In October 2021, FATF finally released its Updated Guidance for a Risk-Based Approach to Virtual Assets and Virtual Asset Service Providers. This updated guidance expands upon FATF’s initial 2019 guidance, including recommendations on peer-to-peer transactions – that is to say, cryptocurrency transactions that do not involve a VASP or other obliged entity – most of which are cryptocurrency transactions between two unhosted wallets. FATF clarifies that while the standards do not apply to transactions between unhosted wallets, the task force believes these types of transactions pose specific ML/TF risks and that countries should seek to understand and mitigate these risks.

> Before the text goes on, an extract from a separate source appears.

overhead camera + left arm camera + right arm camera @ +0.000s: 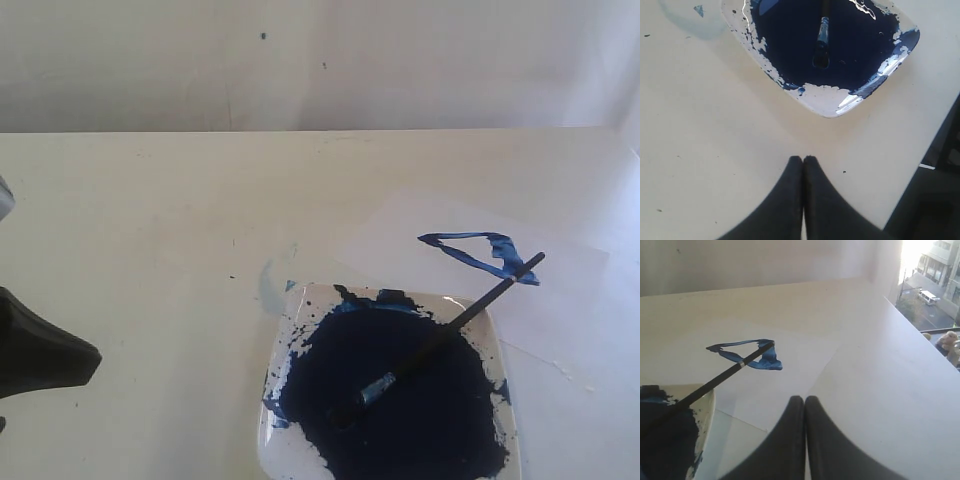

In addition, FATF clarified that, under certain circumstances, transactions involving unhosted wallets fall under the scope of the Travel Rule.
VASPs face numerous implementation challenges due to the difference in requirements across jurisdictions. For instance, in the EU, UK and Gibraltar, VASPs are required to collect the unhosted wallet’s information from their client. In Singapore and Germany, VASPs need to verify the identity of the unhosted wallet owner. In Liechtenstein, VASPs are required to perform enhanced due diligence, while in Switzerland, they need to verify identity as well as proof of ownership.
Many in the cryptocurrency community have expressed concerns about these measurements, stating that since the blockchain is already a public network, sharing personal information behind an unhosted wallet will reveal the complete transaction history of that client, surpassing much more the amount of information that Travel Rule collects from traditional financial institutions.
But still, VASPs must integrate solutions and develop processes that will allow them to comply with the FATF’s recommendations. This blog covers FATF’s expectations for VASPs when interacting with unhosted wallets, as well as key unhosted wallet usage trends that can facilitate VASPs’ risk analysis.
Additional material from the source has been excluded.